In the records below, find the lines that include "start" and copy each.
»»
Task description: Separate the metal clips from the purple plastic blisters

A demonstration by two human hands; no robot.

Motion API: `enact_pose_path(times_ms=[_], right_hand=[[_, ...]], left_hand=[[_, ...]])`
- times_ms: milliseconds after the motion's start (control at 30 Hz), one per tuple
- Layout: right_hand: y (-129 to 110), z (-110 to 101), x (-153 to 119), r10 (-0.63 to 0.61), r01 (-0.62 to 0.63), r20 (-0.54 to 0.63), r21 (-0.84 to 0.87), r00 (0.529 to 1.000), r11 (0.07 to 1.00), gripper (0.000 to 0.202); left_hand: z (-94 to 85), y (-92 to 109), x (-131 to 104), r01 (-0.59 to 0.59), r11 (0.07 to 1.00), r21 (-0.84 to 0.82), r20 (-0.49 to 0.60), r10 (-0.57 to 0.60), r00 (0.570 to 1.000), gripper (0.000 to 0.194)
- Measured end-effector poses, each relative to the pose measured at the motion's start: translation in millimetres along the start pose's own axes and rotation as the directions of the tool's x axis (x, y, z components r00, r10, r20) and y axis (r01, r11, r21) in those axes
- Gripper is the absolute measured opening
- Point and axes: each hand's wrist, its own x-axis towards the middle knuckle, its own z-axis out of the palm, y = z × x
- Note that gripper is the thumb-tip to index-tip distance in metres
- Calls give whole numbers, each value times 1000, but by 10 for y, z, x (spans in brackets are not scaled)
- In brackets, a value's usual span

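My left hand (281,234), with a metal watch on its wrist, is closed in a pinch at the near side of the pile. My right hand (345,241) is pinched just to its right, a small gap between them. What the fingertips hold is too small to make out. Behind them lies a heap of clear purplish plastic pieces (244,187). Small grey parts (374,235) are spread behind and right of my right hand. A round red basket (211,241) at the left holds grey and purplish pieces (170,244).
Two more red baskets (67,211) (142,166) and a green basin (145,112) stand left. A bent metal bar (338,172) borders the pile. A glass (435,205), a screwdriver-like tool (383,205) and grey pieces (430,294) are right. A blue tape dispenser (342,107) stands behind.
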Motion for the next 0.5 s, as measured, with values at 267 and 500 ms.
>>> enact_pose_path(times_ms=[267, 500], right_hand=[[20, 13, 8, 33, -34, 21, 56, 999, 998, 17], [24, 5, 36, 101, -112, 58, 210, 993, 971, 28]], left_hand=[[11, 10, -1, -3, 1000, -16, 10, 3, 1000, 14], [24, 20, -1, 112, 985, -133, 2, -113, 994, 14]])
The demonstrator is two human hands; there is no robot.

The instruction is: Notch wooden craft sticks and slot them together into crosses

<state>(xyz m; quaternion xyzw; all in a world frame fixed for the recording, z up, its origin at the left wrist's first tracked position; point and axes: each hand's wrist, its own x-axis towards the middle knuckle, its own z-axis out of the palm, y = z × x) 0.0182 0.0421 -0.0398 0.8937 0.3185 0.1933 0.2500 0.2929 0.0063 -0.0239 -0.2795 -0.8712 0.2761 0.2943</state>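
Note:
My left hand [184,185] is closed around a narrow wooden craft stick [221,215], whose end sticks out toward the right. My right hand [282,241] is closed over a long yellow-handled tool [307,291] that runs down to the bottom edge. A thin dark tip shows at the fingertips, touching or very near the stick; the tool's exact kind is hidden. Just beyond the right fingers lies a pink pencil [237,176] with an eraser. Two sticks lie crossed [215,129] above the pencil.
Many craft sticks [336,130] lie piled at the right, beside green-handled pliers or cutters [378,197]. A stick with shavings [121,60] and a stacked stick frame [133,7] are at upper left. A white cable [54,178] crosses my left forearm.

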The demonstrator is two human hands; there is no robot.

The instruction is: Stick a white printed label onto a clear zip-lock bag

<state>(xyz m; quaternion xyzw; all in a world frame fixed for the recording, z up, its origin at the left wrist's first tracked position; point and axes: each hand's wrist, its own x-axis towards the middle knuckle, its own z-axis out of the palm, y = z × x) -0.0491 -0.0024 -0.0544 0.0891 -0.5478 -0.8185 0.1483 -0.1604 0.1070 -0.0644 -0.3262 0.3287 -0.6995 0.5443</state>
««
Result of the exercise:
- times_ms: milliseconds after the motion's start (control at 30 Hz), one per tuple
- Measured end-effector poses, each relative to the pose measured at the motion's start: translation in millimetres along the start pose's own axes and rotation as the directions of the tool's x axis (x, y, z components r00, r10, r20) and y axis (r01, r11, r21) in those axes

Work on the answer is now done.